Most of the mismatched pricing occurred for C&I and owner-occupied real estate lending. Here, pricing increased 11 bps and 6 bps, respectively. In our opinion, while it is hard to tell what is happening with credit quality mix, anecdotal evidence suggest banks are not moving up in credit quality fast enough and are not putting enough weight on future PODs. As such, we were expecting to see spreads much wider, by almost double.

Lines of credit is a good example; utilization increased (by 1% to 33%) despite a slowdown in orders and manufacturing which is often a harbinger of credit stress. Despite that signal, banks continue to put credit out in the market and only increased pricing by five basis points, a dramatic level of underpricing in our opinion.

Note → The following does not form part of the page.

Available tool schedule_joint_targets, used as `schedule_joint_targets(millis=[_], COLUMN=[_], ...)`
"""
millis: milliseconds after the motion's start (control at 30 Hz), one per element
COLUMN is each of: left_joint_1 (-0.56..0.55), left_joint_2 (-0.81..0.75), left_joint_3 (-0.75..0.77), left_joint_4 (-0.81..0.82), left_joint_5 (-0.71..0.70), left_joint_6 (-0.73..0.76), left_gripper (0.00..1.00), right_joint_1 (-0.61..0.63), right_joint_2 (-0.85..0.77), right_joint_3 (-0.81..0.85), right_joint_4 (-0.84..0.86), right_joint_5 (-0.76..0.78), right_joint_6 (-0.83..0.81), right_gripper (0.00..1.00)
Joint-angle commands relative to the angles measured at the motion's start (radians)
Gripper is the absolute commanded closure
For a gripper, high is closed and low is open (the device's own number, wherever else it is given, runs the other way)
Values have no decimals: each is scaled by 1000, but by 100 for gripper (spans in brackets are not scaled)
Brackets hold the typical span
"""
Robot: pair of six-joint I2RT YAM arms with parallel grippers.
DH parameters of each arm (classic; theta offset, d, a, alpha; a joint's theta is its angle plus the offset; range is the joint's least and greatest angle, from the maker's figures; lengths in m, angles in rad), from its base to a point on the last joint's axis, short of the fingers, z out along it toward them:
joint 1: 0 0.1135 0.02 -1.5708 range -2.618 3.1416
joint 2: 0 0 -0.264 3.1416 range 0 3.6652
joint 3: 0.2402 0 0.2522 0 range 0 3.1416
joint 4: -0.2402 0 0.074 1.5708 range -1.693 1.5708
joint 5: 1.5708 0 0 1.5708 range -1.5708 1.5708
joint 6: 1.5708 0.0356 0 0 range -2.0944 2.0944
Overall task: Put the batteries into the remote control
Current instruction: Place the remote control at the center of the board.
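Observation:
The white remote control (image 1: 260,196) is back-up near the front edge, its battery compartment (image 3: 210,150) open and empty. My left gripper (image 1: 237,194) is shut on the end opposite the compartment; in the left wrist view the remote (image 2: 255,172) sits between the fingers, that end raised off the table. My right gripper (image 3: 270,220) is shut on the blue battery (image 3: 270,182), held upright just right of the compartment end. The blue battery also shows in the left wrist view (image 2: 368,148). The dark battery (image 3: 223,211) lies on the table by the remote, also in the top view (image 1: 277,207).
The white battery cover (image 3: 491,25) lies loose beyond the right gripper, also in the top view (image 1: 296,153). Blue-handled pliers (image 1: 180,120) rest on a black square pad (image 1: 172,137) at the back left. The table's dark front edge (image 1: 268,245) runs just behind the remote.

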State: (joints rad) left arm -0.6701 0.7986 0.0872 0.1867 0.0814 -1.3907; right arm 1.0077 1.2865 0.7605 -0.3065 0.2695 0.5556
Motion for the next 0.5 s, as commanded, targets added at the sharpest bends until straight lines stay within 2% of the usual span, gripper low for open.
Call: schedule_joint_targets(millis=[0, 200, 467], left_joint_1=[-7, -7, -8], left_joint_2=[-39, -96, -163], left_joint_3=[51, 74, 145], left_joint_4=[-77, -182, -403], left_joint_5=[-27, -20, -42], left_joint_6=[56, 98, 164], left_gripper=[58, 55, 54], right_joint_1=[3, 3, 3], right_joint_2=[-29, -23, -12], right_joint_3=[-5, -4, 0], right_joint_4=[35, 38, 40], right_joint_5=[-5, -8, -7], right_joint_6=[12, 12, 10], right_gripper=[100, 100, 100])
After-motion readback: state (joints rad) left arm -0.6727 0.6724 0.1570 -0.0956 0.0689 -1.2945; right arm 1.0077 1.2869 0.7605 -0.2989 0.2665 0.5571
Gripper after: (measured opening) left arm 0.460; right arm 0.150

2026 Commercial Loan Pricing (2Q) and Recommendations

We took where loans were being priced through 1Q 2026 and modeled a sample $1mm, five-year loan, with 240-month amortization, and declining prepay penalties for the average community bank under $25B in the U.S. to arrive at expected risk-adjusted return on capital (RAROC) and the targeted RAROC coming in at 19% on a forward-looking basis.

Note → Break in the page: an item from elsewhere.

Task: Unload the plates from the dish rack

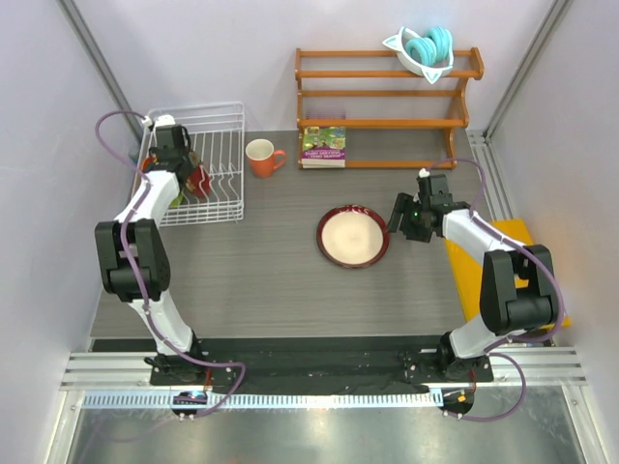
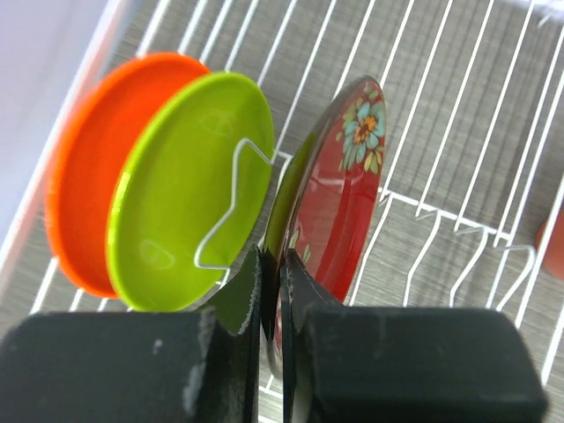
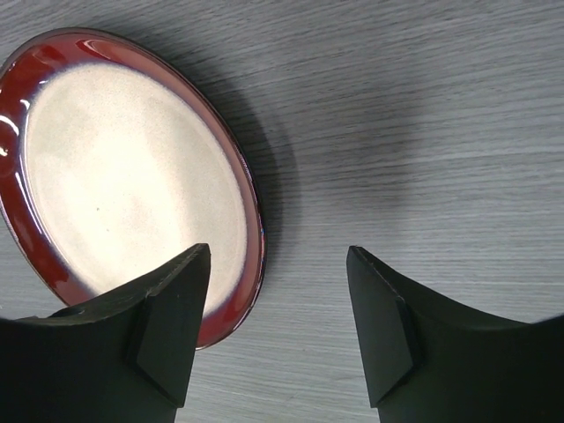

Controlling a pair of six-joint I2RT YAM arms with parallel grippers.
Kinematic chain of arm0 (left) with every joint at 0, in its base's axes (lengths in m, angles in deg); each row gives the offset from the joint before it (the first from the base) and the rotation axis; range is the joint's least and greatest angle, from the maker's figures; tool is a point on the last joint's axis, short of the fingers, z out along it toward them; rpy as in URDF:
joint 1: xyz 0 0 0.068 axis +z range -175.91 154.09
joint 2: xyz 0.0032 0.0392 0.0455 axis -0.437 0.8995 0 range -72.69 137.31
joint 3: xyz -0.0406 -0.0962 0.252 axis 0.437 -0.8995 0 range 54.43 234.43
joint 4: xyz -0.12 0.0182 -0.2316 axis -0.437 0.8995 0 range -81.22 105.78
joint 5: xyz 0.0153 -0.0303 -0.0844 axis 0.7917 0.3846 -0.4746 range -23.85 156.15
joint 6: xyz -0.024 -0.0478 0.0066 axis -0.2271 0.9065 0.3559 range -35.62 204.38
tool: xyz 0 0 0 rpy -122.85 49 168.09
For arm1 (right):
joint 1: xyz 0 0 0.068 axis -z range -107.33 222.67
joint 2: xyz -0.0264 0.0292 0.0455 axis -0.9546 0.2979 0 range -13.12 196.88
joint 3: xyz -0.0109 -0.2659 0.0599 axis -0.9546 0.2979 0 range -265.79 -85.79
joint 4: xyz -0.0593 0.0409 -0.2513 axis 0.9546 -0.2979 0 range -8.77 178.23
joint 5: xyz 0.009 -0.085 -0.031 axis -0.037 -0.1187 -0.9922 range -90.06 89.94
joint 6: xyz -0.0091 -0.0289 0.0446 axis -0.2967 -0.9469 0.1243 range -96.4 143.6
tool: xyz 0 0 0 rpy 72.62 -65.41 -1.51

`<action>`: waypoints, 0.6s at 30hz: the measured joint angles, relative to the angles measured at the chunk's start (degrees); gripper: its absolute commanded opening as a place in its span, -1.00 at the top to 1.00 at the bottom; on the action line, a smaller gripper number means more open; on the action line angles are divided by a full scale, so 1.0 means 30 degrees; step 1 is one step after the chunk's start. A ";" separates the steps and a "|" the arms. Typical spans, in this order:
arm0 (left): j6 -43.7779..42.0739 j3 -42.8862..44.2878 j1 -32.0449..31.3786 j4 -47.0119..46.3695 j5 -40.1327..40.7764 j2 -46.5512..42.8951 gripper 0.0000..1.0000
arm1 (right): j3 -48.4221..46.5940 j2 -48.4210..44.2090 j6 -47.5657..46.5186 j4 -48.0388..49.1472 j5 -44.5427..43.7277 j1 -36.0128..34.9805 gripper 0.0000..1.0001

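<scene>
Grip | left jaws clamped on rim of red floral plate (image 2: pixel 339 203), upright in dish rack (image 1: pixel 218 164) beside lime green plate (image 2: pixel 181 189) | you should lift straight up, clearing slot wires (image 2: pixel 232 187) | right jaws wide over bench (image 1: pixel 271 280)

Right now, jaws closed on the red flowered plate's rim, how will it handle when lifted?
The red flowered plate looks glossy and stiff, so it may slip. Held by the left gripper at one edge only, it will likely swing. Upright between rack wires, it could snag.
</scene>
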 measured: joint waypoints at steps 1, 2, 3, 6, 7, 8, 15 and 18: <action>-0.0007 0.0000 -0.0073 0.0000 0.0197 -0.0197 1.00 | 0.0000 -0.0146 0.0000 -0.0073 -0.0102 0.0000 -0.41; -0.0007 0.0000 -0.0197 0.0007 0.0510 -0.0466 1.00 | 0.0000 -0.0299 0.0000 -0.0124 -0.0189 0.0000 -0.42; -0.0029 0.0000 -0.0270 0.0022 0.0721 -0.0663 1.00 | 0.0000 -0.0503 0.0000 -0.0175 -0.0255 0.0000 -0.43; -0.0211 0.0000 -0.0707 0.0051 0.1749 -0.1428 1.00 | 0.0000 -0.1049 0.0000 -0.0226 -0.0459 0.0000 -0.46; -0.0321 0.0000 -0.0889 0.0058 0.2164 -0.1647 1.00 | 0.0000 -0.1166 0.0000 -0.0248 -0.0525 0.0000 -0.47; -0.0452 -0.0007 -0.1042 0.0073 0.2470 -0.1829 1.00 | 0.0000 -0.1268 0.0000 -0.0255 -0.0612 0.0000 -0.47; -0.1056 -0.0299 -0.1749 0.0328 0.3716 -0.3373 1.00 | 0.0000 -0.1413 -0.0029 -0.0517 -0.0925 0.0000 -0.83; -0.1078 -0.0299 -0.1872 0.0619 0.3708 -0.3883 1.00 | 0.0000 -0.1596 -0.0102 -0.0678 -0.0984 0.0000 -0.90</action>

Loan pricing details by credit grade and sector can be seen below.

While credit spreads widened only a touch, upfront loan fees increased two basis points to an average of 34 basis points. Ironically, the increase in fees largely occurred on deals over $10mm, and were reduced for smaller deals, the exact opposite of what we expected to find.

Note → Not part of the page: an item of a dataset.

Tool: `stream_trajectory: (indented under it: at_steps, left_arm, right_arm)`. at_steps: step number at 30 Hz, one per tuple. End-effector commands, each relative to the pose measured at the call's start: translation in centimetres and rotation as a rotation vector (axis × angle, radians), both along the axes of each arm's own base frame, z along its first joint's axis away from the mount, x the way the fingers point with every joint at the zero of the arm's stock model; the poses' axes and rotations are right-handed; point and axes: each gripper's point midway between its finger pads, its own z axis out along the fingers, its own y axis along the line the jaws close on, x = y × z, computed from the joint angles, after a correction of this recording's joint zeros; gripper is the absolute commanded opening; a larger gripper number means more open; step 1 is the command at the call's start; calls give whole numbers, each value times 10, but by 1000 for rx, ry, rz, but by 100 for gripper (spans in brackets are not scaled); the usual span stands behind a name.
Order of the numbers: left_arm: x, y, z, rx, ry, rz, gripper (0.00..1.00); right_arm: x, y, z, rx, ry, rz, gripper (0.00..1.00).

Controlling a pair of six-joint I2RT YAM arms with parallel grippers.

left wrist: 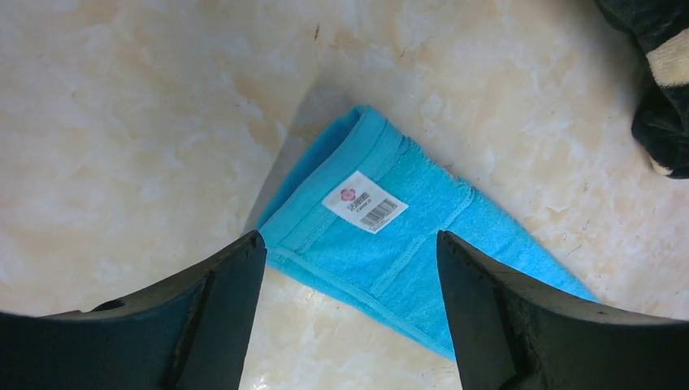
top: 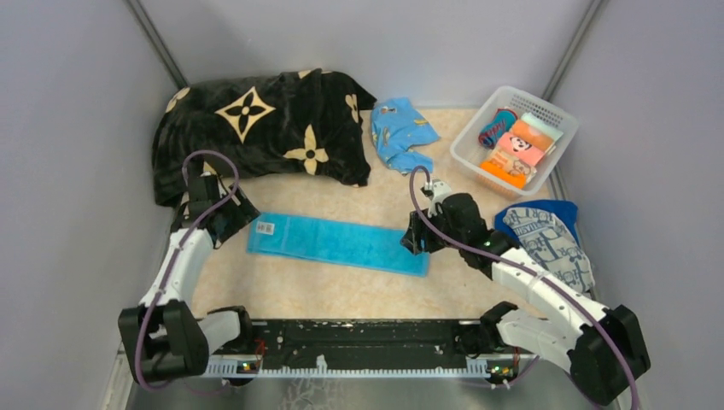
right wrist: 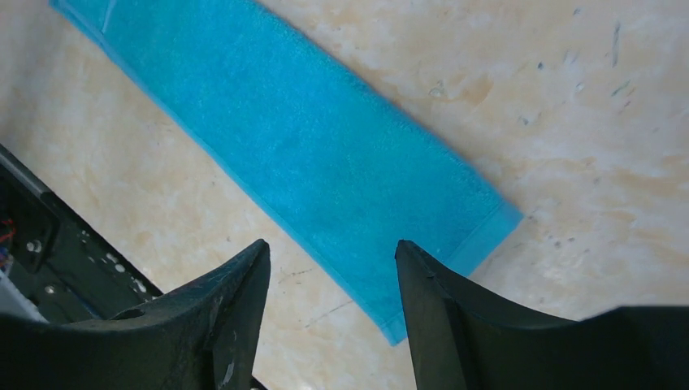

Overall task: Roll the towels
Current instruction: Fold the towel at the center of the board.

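Plainly flat on the table [top: 299, 290], folded into a long strip: turquoise towel [top: 337, 243]. Above its labelled end, left gripper [left wrist: 349, 240], jaws wide apart, clasping nothing; above its opposite end, right gripper [right wrist: 331, 245], equally wide and empty (white printed towel [top: 546, 243] well off beyond that end, atop the royal-blue towel [top: 559, 207])

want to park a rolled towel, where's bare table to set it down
Bare strip between the turquoise towel and the base rail; another patch between that towel, the black blanket and the basket. Crowded: far edge and right side, with the printed towel.
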Motion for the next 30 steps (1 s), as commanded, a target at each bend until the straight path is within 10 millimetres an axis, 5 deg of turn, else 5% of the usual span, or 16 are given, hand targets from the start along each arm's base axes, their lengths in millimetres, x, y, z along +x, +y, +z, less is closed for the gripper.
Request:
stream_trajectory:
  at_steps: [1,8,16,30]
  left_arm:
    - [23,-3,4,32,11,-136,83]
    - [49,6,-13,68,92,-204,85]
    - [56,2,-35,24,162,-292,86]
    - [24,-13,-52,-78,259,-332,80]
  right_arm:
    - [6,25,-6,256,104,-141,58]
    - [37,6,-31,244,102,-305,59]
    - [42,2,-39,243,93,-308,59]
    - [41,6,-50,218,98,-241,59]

Banks continued to place fixed rate loans on their books, particularly in the five-year area, expressing the view (either on purpose or accidentally) that rates are going to drop more than the 25 bps that is already built in and largely ignoring the threat of inflation. Banks that have the opposite view have been focused on booking adjustable loans, or hedging loans with programs similar to our ARC Program.

Collateral Values

In addition to POD changes, collateral values are impacted by a slowing economy impacting loss given defaults. Commercial real estate prices generally climbed in 1Q 2026, but forward-looking weakness evidence by sharp discounts on large properties in major markets show collateral value performance is spotty.

Office values, particularly office properties in smaller markets, had the biggest gains with a 9.9% increase. Industrial values rose 1.2% and multifamily grew 0.9%. Retail was the exception, with prices down 2.3% in the same time. For the most part, while current loss given defaults (LGDs) have decreased slightly (approximately 1% to 3%) due to higher collateral values, on a prospective basis, LGDs are expected to increase due to higher interest rates, inflation and lower liquidity.

Pricing by Loan Size

The banking industry still does not have an appreciation for funds transfer pricing when it comes to loan origination and often misallocate capital. Like almost every quarter we have seen in banking, banks usually underprice commercial loans below $500,000 and ironically overpriced larger sized loans. We start to see this in loans above $5mm, acutely see this in the $10mm loan size range and then moderate as loan size approaches $25mm.

Putting This into Action

Overall, the current loan pricing trends indicate a dynamic landscape with varied performance across sectors that are more volatile than they have been in the last three years. While Commercial and Industrial, and Medical loans show promising potential with tightened spreads, sectors like Retail, and Hospitality present a mixed but deteriorating outlook.

Banks must continue to navigate the intricate balance of competitive pricing, strategic structuring, and profitability management to optimize their loan portfolios effectively. Having a risk-adjusted relationship profitability model with updated probabilities of default and loss given defaults, similar to Loan Command, is more important than ever.